### Problem
Without any of the pictures, set down the data below exactly.

### Data block
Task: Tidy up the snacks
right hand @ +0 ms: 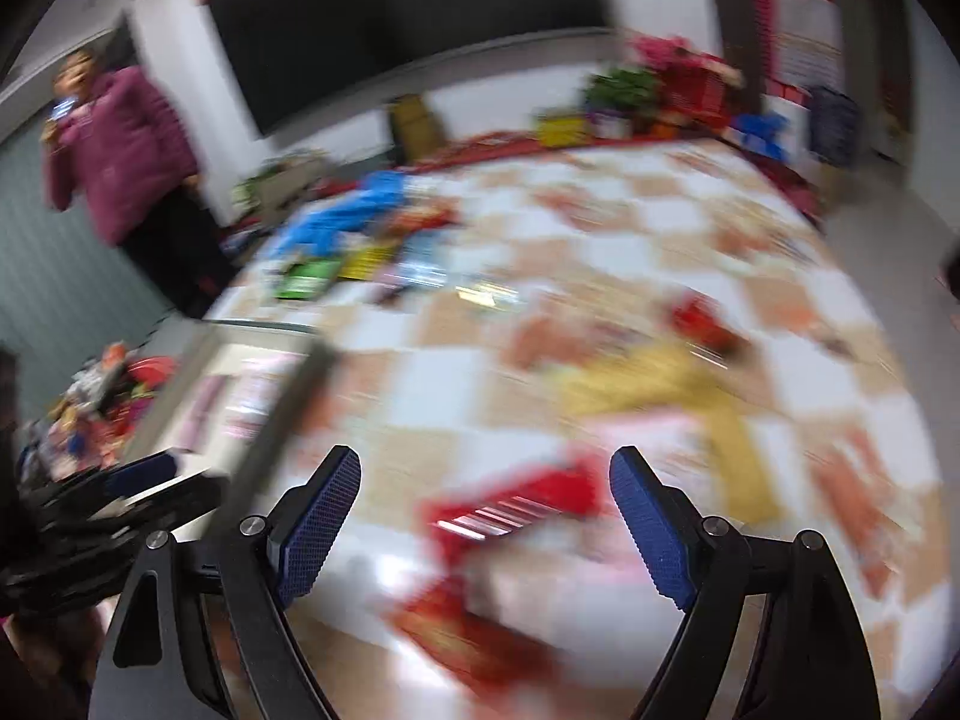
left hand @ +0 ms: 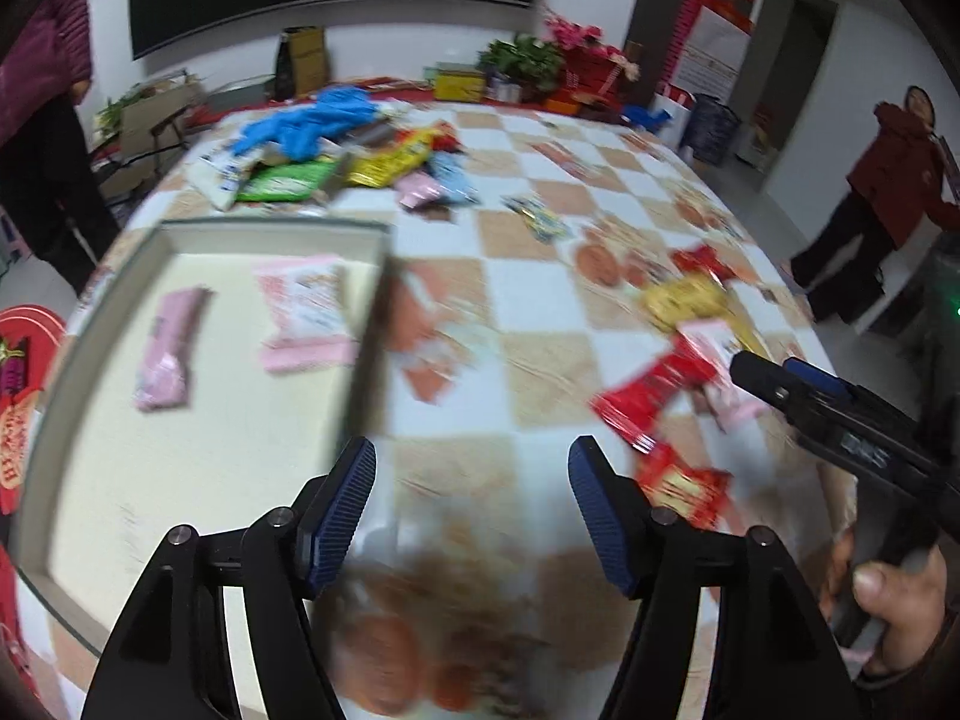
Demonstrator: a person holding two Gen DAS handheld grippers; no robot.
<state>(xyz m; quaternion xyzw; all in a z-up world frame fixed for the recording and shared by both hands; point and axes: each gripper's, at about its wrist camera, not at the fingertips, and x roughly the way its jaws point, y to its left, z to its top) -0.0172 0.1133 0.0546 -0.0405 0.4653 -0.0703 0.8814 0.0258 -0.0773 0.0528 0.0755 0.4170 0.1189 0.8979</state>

### Result for this exercise
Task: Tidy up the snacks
right hand @ +0 ms: 
left hand @ +0 ms: 
Demonstrator: a person holding two Gen DAS handheld grippers; no robot.
<state>(xyz m; quaternion xyzw; all in a z-up world frame fixed for the recording and shared by both hands; point and axes: each gripper's, at about its wrist camera, not at the fingertips, and x roughly the way its jaws point, y to its left, z to its top) -0.0172 0.1133 0.0546 -0.0405 0.4653 -0.0703 0.8814 0.0258 -0.0773 0.0528 0.0755 0.4170 0.1189 0.8979</state>

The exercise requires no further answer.